Demographic characteristics of adolescent boys from Chapaevsk, Russia (N = 30)
Since the PCDD, PCDF and PCB distributions were skewed, percentile distributions for serum concentrations and WHO-TEQs for 7 PCDD congeners, 9 PCDF congeners, 3 non-ortho (coplanar) PCBs and 6 mono-ortho PCBs are shown in Table . The median (25th, 75th percentile) concentrations for total PCDDs, PCDFs and coplanar PCBs were 95.8 pg/g lipids (40.9, 144), 33.9 pg/g lipids (20.4, 61.8), and 120 pg/g lipids (77.6, 157), respectively. The median (25th, 75th percentile) concentration for total mono-ortho PCBs was 47.7 ng/g lipids (39.2, 78.4); as expected more than two orders of magnitude larger than for the other compounds. For WHO-TEQs, the median (25th, 75th percentile) for total PCDDs, PCDFs, and coplanar PCBs were 0.29 (0.1, 9.14), 7.98 (5.27, 12.3), and 7.39 (4.51, 11.9), respectively. For total mono-ortho PCBs, the median (25th, 75th percentile) WHO-TEQ was 8.80 (7.16, 15.5). The total WHO-TEQ for dioxins, furans and PCBs had a median (25th, 75th percentile) of 30.9 (18.4, 46.8).

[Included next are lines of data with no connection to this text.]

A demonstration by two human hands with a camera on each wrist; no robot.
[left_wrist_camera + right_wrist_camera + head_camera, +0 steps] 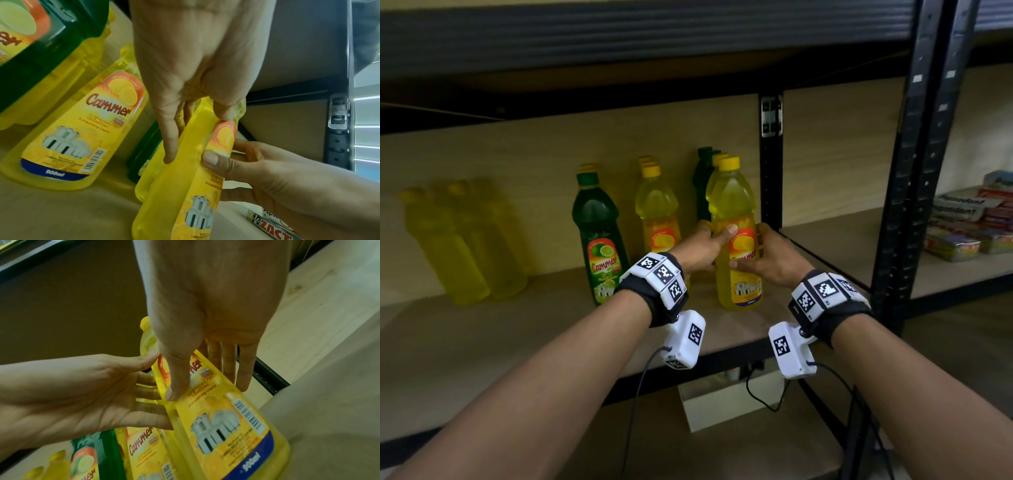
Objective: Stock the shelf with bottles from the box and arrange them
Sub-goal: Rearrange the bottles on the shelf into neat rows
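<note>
A yellow lemon dish-soap bottle [732, 198] [185, 186] [226, 426] stands upright at the front right of the wooden shelf [517, 342]. Both hands hold it by the label. My left hand [714, 240] [197, 129] grips it from the left, thumb on the front and fingers behind. My right hand [751, 250] [207, 384] grips it from the right, thumb on the label. More yellow and green bottles stand behind it. To its left stand a yellow bottle [655, 205] and a green lime bottle [599, 240], each heading a row.
Several blurred yellow bottles [465, 240] stand at the far left. A black upright post [770, 171] bounds the shelf just right of the held bottle. Toothpaste boxes [969, 222] lie on the neighbouring shelf. A white box [722, 401] sits below the shelf edge.
</note>
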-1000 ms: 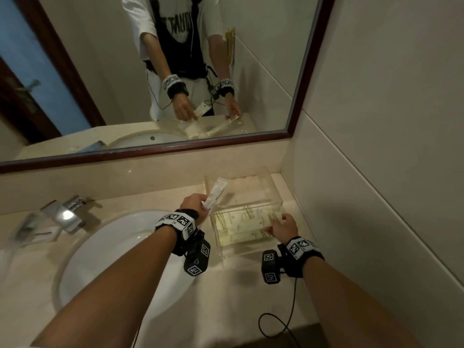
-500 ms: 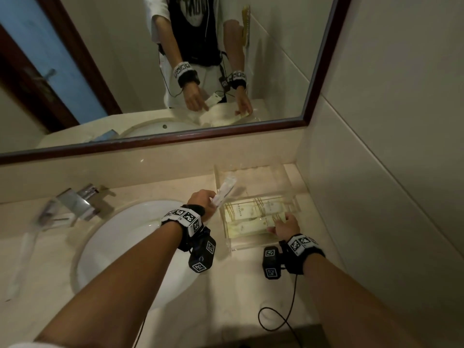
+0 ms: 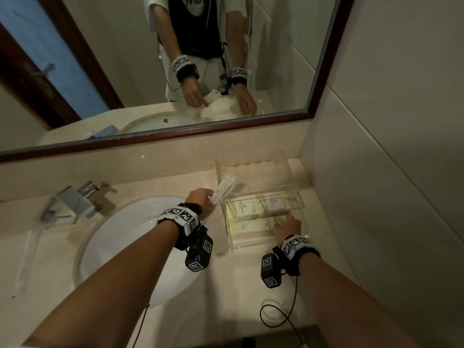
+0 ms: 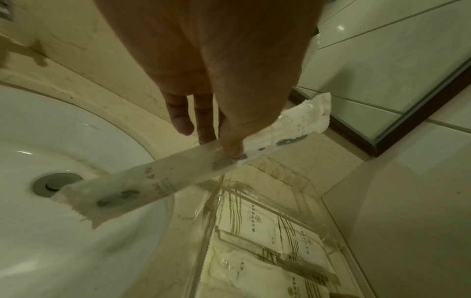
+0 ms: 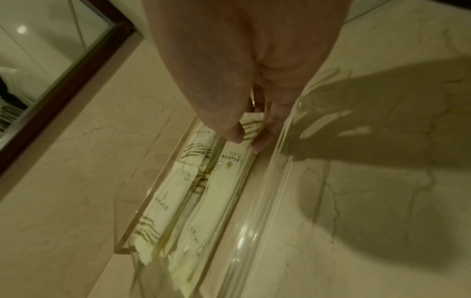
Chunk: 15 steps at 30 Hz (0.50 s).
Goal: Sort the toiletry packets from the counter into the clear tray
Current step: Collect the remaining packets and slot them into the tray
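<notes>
Since a second ago the right hand (image 3: 286, 226) has seated its packet (image 5: 237, 159) in the clear tray (image 3: 296, 194), fingers still pinching its end; the left hand (image 3: 200, 202) still grips the next packet (image 3: 223, 190) beside the tray.

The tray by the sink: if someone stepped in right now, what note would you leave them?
Left hand pinches a long white packet, held over the counter at the clear tray's left edge, not yet inside.
Right hand pinches the end of the nearest cream packet lying in the tray.
Done: cream packets lie flat in the tray.
Left: settle that packet, put the white one in, and fetch the long packet left of the sink.
</notes>
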Each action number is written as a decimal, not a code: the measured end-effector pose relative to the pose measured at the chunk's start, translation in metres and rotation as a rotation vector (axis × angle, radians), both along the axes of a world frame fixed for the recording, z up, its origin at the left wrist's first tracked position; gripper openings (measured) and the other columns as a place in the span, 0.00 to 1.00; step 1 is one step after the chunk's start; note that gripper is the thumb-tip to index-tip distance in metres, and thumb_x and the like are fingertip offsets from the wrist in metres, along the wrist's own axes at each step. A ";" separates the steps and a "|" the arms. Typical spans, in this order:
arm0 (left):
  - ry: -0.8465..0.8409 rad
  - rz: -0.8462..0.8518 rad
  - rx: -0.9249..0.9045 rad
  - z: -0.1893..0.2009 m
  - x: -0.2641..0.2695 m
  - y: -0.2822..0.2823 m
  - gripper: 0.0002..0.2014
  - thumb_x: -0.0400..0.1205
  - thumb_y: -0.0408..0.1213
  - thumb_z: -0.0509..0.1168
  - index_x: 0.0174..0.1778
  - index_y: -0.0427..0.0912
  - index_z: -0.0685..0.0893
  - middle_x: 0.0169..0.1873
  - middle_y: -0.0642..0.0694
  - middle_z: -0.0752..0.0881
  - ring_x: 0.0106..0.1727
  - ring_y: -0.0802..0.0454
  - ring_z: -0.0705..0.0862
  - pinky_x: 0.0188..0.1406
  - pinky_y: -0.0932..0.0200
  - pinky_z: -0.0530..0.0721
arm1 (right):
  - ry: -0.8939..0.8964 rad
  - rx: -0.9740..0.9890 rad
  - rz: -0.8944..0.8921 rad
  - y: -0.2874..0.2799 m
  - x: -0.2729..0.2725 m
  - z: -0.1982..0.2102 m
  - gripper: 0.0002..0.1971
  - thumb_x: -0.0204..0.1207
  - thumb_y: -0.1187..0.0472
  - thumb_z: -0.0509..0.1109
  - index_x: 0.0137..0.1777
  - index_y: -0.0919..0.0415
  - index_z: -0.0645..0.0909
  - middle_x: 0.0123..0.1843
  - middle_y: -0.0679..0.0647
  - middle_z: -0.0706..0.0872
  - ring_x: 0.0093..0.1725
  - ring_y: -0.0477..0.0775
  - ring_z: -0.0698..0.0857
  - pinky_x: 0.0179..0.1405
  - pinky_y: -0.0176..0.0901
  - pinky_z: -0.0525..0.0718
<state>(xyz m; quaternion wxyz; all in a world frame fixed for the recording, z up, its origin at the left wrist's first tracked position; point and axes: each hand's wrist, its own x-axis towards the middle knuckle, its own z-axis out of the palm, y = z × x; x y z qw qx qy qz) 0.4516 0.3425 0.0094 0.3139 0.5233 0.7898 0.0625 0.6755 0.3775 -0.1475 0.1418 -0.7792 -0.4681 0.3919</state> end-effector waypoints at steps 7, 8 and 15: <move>-0.007 -0.002 -0.007 -0.006 0.001 0.004 0.13 0.83 0.34 0.61 0.61 0.41 0.84 0.54 0.37 0.87 0.54 0.40 0.84 0.48 0.57 0.77 | -0.011 -0.009 0.043 0.002 0.002 -0.001 0.21 0.78 0.68 0.63 0.72 0.72 0.73 0.71 0.70 0.73 0.62 0.70 0.81 0.57 0.50 0.82; -0.008 -0.001 -0.005 -0.006 0.001 0.005 0.13 0.83 0.34 0.61 0.61 0.41 0.84 0.54 0.37 0.87 0.53 0.41 0.84 0.48 0.57 0.78 | -0.009 -0.007 0.049 0.002 0.002 -0.001 0.21 0.78 0.68 0.63 0.72 0.72 0.73 0.71 0.69 0.73 0.62 0.70 0.81 0.57 0.50 0.83; -0.005 -0.007 -0.016 -0.008 0.001 0.011 0.13 0.83 0.35 0.61 0.61 0.40 0.84 0.54 0.37 0.87 0.55 0.40 0.84 0.54 0.55 0.81 | 0.006 0.045 0.022 0.002 0.004 0.004 0.18 0.77 0.67 0.65 0.67 0.69 0.76 0.69 0.66 0.74 0.60 0.67 0.81 0.56 0.49 0.81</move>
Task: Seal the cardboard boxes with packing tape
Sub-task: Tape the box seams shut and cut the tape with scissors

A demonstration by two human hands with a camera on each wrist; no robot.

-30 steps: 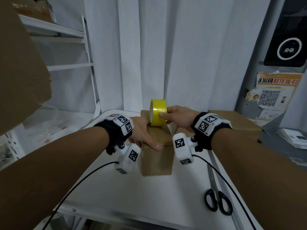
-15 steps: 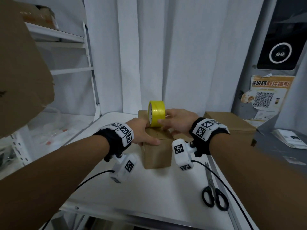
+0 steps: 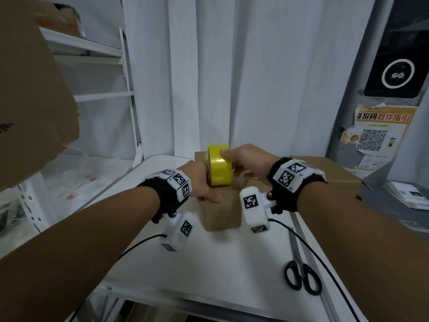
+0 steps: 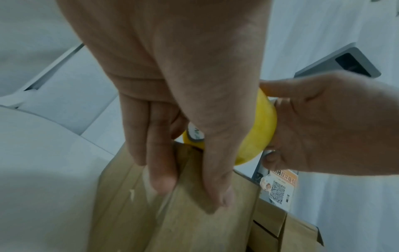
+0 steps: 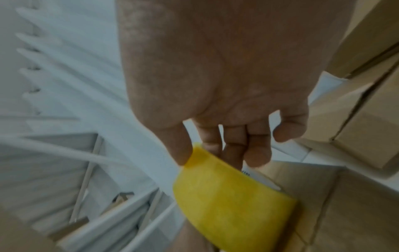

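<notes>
At the far left of the head view a large brown cardboard sheet [image 3: 30, 94] hung beside a white metal shelf rack [image 3: 102, 54]. Your left hand [image 3: 199, 182] lay flat on the top of the small brown cardboard box [image 3: 220, 214] on the white table [image 3: 209, 263]. The head view showed only its back and thumb — your left wrist camera showed more: the fingers [image 4: 161, 163] straight and together, pressing down beside the box's centre seam [image 4: 181, 170], gripping nothing.

Just right of that hand stood the yellow roll of packing tape [image 3: 219, 165], upright on edge on the box top. Your right hand [image 3: 248, 161] held it, thumb on the outer yellow band. The right wrist view, blurred, added that the fingers [image 5: 233, 150] curled into the roll's core while the thumb pressed the outside of the roll [image 5: 233, 201]. Whether a strip of tape already ran along the seam, no view showed clearly.

Further right, a second brown cardboard box [image 3: 334, 173] sat behind your right wrist; the right wrist camera showed its flaps [image 5: 358, 95] not fully flat. At the table's right edge lay black-handled scissors [image 3: 301, 273], well apart from both hands, and on the wall beyond hung an orange printed notice with a QR code [image 3: 378, 135].
</notes>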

Distribution of concentrations and WHO-TEQs of PCDD/Fs and PCBs in adolescent boys from Chapaevsk, Russia
Although means and standard deviations do not appropriately describe skewed distributions, to allow for comparisons with other studies we briefly present them. The mean (sd) of total PCDDs, PCDFs, and coplanar PCBs were 104 pg/g lipids (78.0), 63.8 pg/g lipid (89.9) and 123 pg/g lipid (53.1), respectively. The mean of the TEQs for PCDDs, PCDFs, and coplanar PCBs were 5.51, 13.9 and 8.35 pg TEQ/g lipid, respectively.
PCDDs, PCDFs, and coplanar PCBs accounted for a mean percent of total serum dioxin concentrations of 34.3% (range 8.4 to 80.1%), 18.0% (range 4.4 to 57.5%), and 47.7% (range 15.5 to 73.9%), respectively. The relatively high concentrations of mono-ortho PCBs contributed significantly to TEQs and were therefore also included in the total TEQs. PCDDs, PCDFs, coplanar PCBs, and mono-ortho PCBs accounted for a mean percent of total TEQs of 11.9% (range 0.14 to 59.0%), 30.4% (range 3.9 to 71.3%), 25% (range 8.1 to 43.0%), and 32.8% (range 0 to 60.1%), respectively.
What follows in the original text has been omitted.